*YOUR ASSIGNMENT:*
All lines from the opening of the data to the line containing "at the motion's" must be returned unchanged, and only those lines.

= Beginning of Section =

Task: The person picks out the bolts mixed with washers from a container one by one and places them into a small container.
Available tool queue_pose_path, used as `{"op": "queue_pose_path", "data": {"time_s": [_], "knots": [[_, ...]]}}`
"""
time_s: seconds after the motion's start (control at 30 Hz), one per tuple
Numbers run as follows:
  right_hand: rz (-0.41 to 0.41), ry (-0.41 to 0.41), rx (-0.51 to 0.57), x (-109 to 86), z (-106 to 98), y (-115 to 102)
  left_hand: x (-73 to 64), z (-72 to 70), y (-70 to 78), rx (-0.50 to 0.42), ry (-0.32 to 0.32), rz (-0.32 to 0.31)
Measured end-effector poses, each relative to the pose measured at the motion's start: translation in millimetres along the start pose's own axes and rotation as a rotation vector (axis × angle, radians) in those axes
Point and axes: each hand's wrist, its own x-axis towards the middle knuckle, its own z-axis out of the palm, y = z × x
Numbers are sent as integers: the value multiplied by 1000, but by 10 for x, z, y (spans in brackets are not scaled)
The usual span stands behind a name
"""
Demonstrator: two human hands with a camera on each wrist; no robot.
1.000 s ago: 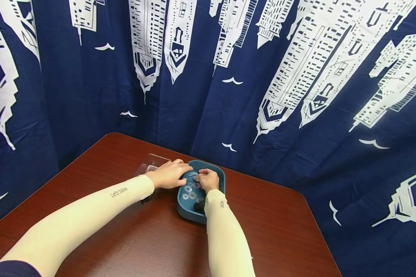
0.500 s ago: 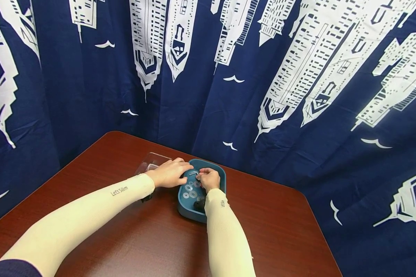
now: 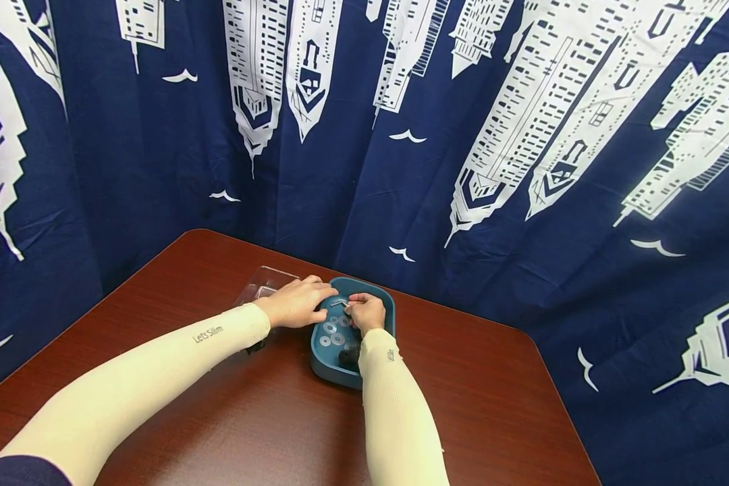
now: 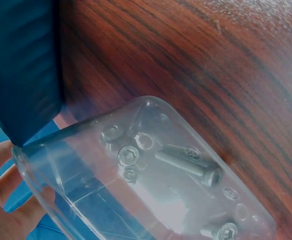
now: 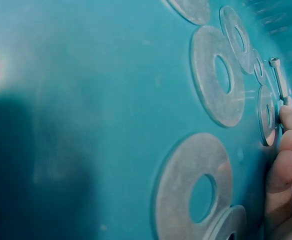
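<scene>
My right hand (image 3: 367, 314) reaches into a blue tray (image 3: 334, 375), thumb and fingers curled together at a small silver bolt (image 5: 280, 80). Its fingertips (image 5: 291, 116) seem to pinch the bolt's near end; they partly hide it. Several flat metal washers (image 5: 218, 75) lie on the tray floor beside these fingers. My left hand (image 3: 294, 304) lies over the tray's left rim, fingers spread and relaxed, holding nothing that shows. Next to it stands a clear plastic container (image 4: 151, 107) with loose hardware inside, including a long socket-head bolt (image 4: 191, 167).
Both things stand on a reddish-brown wooden table (image 3: 231, 418), near its far edge. A dark blue curtain (image 3: 340, 189) with white building prints hangs behind. A dark wrist-worn device (image 3: 349, 358) sits under the right wrist, over the tray.
The right fingertips have shifted slightly at the small bolt, and its silver shape shows at a somewhat different angle. The left hand stays in place over the rim.
</scene>
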Motion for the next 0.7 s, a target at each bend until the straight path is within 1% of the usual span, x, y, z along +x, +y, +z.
{"op": "queue_pose_path", "data": {"time_s": [0.23, 0.43, 0.7], "knots": [[-18, -7, 18, -15, -35, -24, 7, 4, 5, 8, 4, -2], [-6, -13, 17, -25, -56, -52, 12, -4, 0, 17, -1, -3], [-4, -18, 9, -38, -57, -39, 3, 19, -22, 18, -5, 5]]}}
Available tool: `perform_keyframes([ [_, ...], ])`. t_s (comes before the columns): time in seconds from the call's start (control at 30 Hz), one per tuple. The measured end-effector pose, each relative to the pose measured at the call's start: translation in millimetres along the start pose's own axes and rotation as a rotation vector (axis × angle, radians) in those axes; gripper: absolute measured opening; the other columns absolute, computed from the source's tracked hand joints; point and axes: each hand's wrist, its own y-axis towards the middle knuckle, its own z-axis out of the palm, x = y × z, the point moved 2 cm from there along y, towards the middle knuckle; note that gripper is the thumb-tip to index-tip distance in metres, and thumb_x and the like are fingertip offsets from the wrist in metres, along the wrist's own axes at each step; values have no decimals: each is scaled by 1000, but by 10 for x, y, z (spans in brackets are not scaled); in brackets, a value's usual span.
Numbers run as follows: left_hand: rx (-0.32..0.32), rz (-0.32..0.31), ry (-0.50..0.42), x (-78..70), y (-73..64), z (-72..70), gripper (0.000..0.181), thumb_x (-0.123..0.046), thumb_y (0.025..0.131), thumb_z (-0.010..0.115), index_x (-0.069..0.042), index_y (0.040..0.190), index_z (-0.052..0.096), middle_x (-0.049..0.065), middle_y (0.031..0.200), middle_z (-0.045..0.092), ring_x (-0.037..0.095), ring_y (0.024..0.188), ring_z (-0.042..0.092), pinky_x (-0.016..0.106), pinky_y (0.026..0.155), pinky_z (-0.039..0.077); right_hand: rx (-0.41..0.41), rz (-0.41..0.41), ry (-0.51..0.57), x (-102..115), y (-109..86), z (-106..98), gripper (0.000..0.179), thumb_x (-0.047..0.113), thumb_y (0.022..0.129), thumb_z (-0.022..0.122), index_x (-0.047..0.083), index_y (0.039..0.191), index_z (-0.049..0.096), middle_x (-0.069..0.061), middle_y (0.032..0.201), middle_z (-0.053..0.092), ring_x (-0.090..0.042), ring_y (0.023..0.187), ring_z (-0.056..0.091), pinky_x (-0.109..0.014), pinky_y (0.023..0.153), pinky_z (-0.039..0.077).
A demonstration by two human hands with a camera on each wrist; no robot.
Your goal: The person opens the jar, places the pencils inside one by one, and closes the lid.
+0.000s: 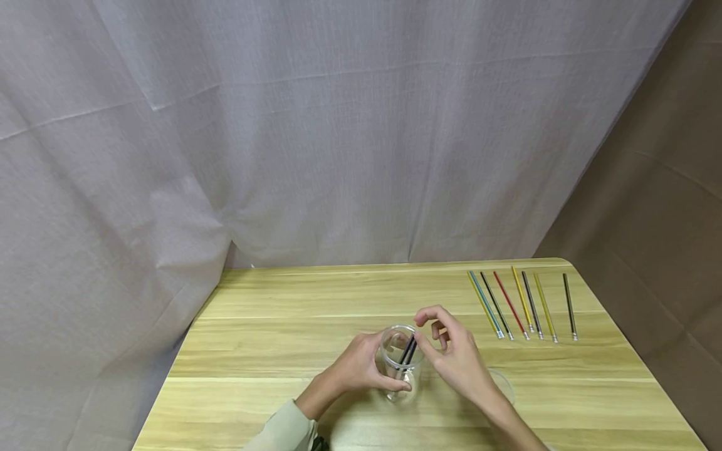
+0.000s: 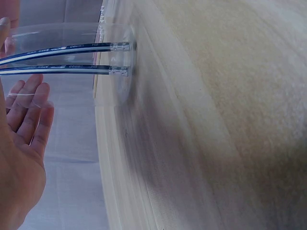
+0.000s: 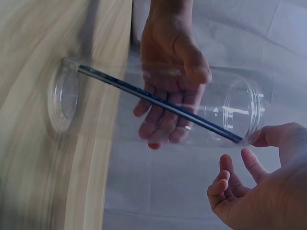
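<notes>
My left hand (image 1: 361, 366) grips a clear plastic jar (image 1: 416, 374) around its side, thumb in front and fingers curled behind. Two dark blue pencils with white stripes (image 2: 86, 70) lean inside the jar, their silver-ferruled ends down at its bottom. At the mouth of the jar is my right hand (image 1: 455, 358), its thumb at the rim by the pencils' upper ends. The other fingers of that hand are loosely bent and apart from the thumb. Seen from the right wrist, the jar stands on the table with the pencils slanting across it (image 3: 158, 102).
Several pencils lie in a spread row at the back right of the wooden table (image 1: 271, 313), among them a red pencil (image 1: 510, 304) and a dark green pencil (image 1: 570, 305). A clear round lid (image 1: 507, 383) lies partly behind my right wrist. Grey curtain (image 1: 338, 156) hangs behind the table.
</notes>
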Motion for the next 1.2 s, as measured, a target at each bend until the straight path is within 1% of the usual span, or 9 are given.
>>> perform_keyframes([
  [0.1,2,-5,-2,5,3,4,84,-42,71,100,-22,141,60,-6,118,76,4,106,69,23,98,54,-18,14,2,-17,16,-50,35,-4,91,79,23,111,68,8,101,65,-21,77,54,-26,59,43],
  [0.37,9,-23,-15,-14,5,-6,83,-42,71,100,-23,141,59,-7,121,75,9,109,71,26,102,53,-61,58,-3,-109,47,-215,28,0,95,77,20,111,68,3,98,63,-18,76,51,-25,61,41],
  [0.5,10,-28,-23,-13,6,-10,82,-43,71,100,-24,140,59,-8,122,75,10,110,71,27,102,53,-104,61,-27,-195,78,-312,25,-1,95,77,17,111,68,1,95,62,-20,73,50,-25,59,39],
  [0.57,8,-28,-23,-11,5,-11,82,-43,72,99,-24,140,59,-8,122,75,10,110,71,27,102,53,-130,65,-43,-249,94,-362,24,0,95,77,16,110,68,0,95,62,-18,72,49,-25,58,39],
  [0.73,12,-30,-14,-12,1,-10,83,-45,73,98,-23,142,59,-8,124,74,11,111,71,28,102,53,-190,103,-60,-434,150,-503,20,1,96,76,11,111,68,-3,97,64,-12,73,49,-21,58,39],
  [0.83,13,-31,-7,-16,-3,-13,83,-45,73,98,-23,142,58,-8,124,74,9,111,71,28,102,53,-233,128,-48,-569,213,-587,19,-1,96,75,7,112,69,-3,97,66,-10,74,51,-17,57,39],
  [0.97,10,-22,-3,-19,-7,-15,83,-44,73,98,-24,142,58,-8,125,74,7,111,69,28,103,53,-284,186,-16,-781,301,-685,20,-1,97,73,1,116,67,1,98,67,-5,76,53,-13,58,41],
  [1.1,8,-16,9,-13,-9,-12,83,-45,73,98,-24,143,57,-8,126,74,5,111,69,28,102,54,-311,243,-18,-1010,397,-765,23,-1,98,71,-3,119,66,1,101,68,-2,78,55,-11,61,45],
  [1.2,7,-16,5,-5,-11,-6,83,-45,73,98,-24,142,58,-8,125,74,5,110,69,28,102,54,-334,286,8,-1173,480,-814,23,-1,97,70,-6,119,66,3,101,69,-3,80,57,-11,63,46],
])
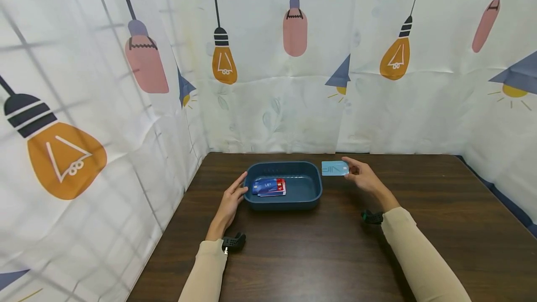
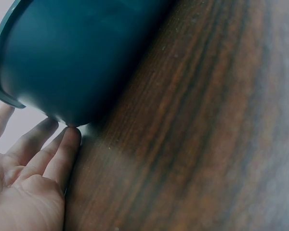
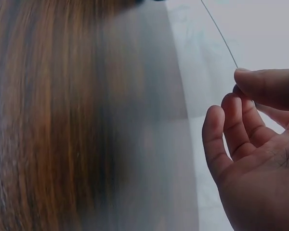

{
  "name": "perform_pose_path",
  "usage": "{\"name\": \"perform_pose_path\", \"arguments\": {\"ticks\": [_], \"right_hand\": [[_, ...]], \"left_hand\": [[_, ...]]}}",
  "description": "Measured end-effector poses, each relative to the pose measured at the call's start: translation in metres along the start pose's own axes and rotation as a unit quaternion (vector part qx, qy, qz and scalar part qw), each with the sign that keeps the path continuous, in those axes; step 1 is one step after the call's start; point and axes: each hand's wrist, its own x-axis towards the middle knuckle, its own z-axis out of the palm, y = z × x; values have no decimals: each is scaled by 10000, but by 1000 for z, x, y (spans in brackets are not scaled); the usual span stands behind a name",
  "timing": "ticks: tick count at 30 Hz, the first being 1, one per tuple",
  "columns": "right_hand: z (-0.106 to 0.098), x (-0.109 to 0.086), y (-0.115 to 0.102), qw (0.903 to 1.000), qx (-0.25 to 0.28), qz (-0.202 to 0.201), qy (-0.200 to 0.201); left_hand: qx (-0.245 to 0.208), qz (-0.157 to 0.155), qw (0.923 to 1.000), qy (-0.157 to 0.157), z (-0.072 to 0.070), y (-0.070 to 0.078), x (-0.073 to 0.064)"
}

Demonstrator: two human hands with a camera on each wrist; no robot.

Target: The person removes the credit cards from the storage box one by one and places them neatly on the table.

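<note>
Two hands in play, a left hand (image 1: pixel 228 205) and a right hand (image 1: pixel 366 179), two beige sleeves (image 1: pixel 421 250)! One blue bin (image 1: pixel 302 189), one light-blue card (image 1: pixel 334 168), at least two stacked cards (image 1: pixel 268 186), overlap hiding the total! One table (image 1: pixel 461 209), three orange bulbs (image 1: pixel 65 160), three pink lamps (image 1: pixel 295 34), four blue shades (image 1: pixel 340 74)!

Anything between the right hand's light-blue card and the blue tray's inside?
Only the right rim of the blue tray stands between its inside and the light-blue card in the right hand; nothing else visible.

The blue bin (image 1: pixel 282 206) bars low passage across the table (image 1: pixel 302 255), but its top is uncovered from above.
</note>
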Motion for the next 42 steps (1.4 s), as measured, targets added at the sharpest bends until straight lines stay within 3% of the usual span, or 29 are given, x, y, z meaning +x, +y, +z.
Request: {"name": "perform_pose_path", "arguments": {"ticks": [23,30,42], "right_hand": [[0,9,23,9972,-536,243,-458],[0,15,25,9959,-531,479,-560],[0,25,34,9941,-610,529,-730]], "left_hand": [[43,-4,10000,23,0,-1,-2],[40,21,10000,26,-1,1,-1],[30,32,10000,8,0,2,-2]]}}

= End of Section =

*RESPONSE:*
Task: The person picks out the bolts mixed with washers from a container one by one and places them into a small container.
Available tool queue_pose_path, used as `{"op": "queue_pose_path", "data": {"time_s": [_], "knots": [[_, ...]]}}`
"""
time_s: seconds after the motion's start (control at 30 Hz), one per tuple
Numbers run as follows:
  right_hand: rz (-0.41 to 0.41), ry (-0.41 to 0.41), rx (-0.51 to 0.57), x (-109 to 86), z (-106 to 98), y (-115 to 102)
  left_hand: x (-73 to 64), z (-72 to 70), y (-70 to 78), rx (-0.50 to 0.42), ry (-0.32 to 0.32), rz (-0.32 to 0.31)
Measured end-effector poses, each relative to the pose measured at the motion's start: translation in millimetres along the start pose's own axes and rotation as a rotation vector (axis × angle, radians) in those axes

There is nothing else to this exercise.